Research has linked racism to a host of other problems, including serious psychological distress, physical health problems, depression, anxiety, binge drinking, and even disordered eating (Williams et al., 2014). A strong, positive African American identity can be a potential protective factor against symptoms of anxiety and depression, but this is not adequate protection when the discriminatory events are severe (Chae et al., 2011; Williams, Chapman, Wong, & Turkheimer, 2012).”
Dr. King was right when he said that an injustice anywhere is a threat to justice everywhere. It sets a precedent. It allows systemic societal corruption to take root.
Most sociopaths harm and gaslight often just to test the waters.

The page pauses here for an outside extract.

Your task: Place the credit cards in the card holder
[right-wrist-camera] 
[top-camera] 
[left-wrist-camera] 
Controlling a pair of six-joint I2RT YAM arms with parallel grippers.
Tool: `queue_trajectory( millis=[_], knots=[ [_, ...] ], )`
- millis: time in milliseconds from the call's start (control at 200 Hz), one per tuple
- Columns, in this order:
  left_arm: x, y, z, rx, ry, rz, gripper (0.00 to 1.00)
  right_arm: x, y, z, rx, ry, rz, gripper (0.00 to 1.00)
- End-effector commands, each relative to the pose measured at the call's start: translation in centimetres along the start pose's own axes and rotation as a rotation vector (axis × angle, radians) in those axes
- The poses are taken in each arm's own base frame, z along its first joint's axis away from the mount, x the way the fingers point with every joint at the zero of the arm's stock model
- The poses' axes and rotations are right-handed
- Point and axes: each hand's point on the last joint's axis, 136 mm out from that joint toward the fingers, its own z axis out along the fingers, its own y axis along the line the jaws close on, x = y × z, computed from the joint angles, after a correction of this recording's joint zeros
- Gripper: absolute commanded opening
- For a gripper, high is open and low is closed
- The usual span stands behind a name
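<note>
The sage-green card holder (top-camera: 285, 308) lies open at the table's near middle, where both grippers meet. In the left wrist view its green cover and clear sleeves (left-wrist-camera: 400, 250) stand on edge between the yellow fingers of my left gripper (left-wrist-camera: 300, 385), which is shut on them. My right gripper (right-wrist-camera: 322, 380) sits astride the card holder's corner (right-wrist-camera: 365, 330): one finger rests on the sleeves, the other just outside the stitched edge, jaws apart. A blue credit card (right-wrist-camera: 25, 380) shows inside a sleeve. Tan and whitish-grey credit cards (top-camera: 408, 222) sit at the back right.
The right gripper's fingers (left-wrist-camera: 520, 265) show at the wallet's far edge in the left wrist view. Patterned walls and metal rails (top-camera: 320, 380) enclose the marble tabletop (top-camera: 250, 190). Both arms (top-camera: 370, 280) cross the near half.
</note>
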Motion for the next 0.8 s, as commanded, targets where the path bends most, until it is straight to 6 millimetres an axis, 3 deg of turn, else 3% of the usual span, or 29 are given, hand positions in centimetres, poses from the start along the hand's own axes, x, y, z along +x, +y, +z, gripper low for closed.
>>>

They want to see what they can get away with. Which is why it always starts small. It never starts big. A racial slur here, a fridging of a woman of color in a tv show there. Little vandalism, a hate crime, and then a murder. A dozen murders. Genocide. Before you know it discriminatory and oppressive legislation is passed and before you know it, they’re coming for you in the night. Or in the middle of the day.
At the core of bigotry (be it racism, misogyny, ableism, homophobia, antisemitism, anti-blackness, Islamophobia, etc.) it means some lives matter more than others. The core of white supremacy is that in order for one to rise, it must be at the expense of others. Which is why whenever there’s one ism, others are often present. How many conservative politicians have also been racist, homophobic, and pedophiles? How many mass shooters in the last year have been members of white hate groups?
So when we as a society are silent and complicit when it comes to calling out police brutality against PoCs, it’s inevitable that oppressors will target Planned Parenthood or the rights of trans people when it comes to using a restroom.
And that is the twisted irony and beauty of bigotry. It is as irrational as it evil and it always comes back to haunt the privileged and the bigoted.
What is it like to be a PoC enduring the madness and malice that is white supremacy? It’s living among a race of Veruca Salts gone Lord of the Flies in this Animal Farm known as these Disunited States.
So what can people of color do when facing gaslighting and other forms of evil? Adhere to the wise words of one Margaret Carter and take a firm stand:
Compromise where you can. And where you can’t, don’t. Even if everyone is telling you that something wrong is something right, even if the whole world is telling you to move. It is your duty to plant yourself like a tree, look them in the eye and say, no. You move.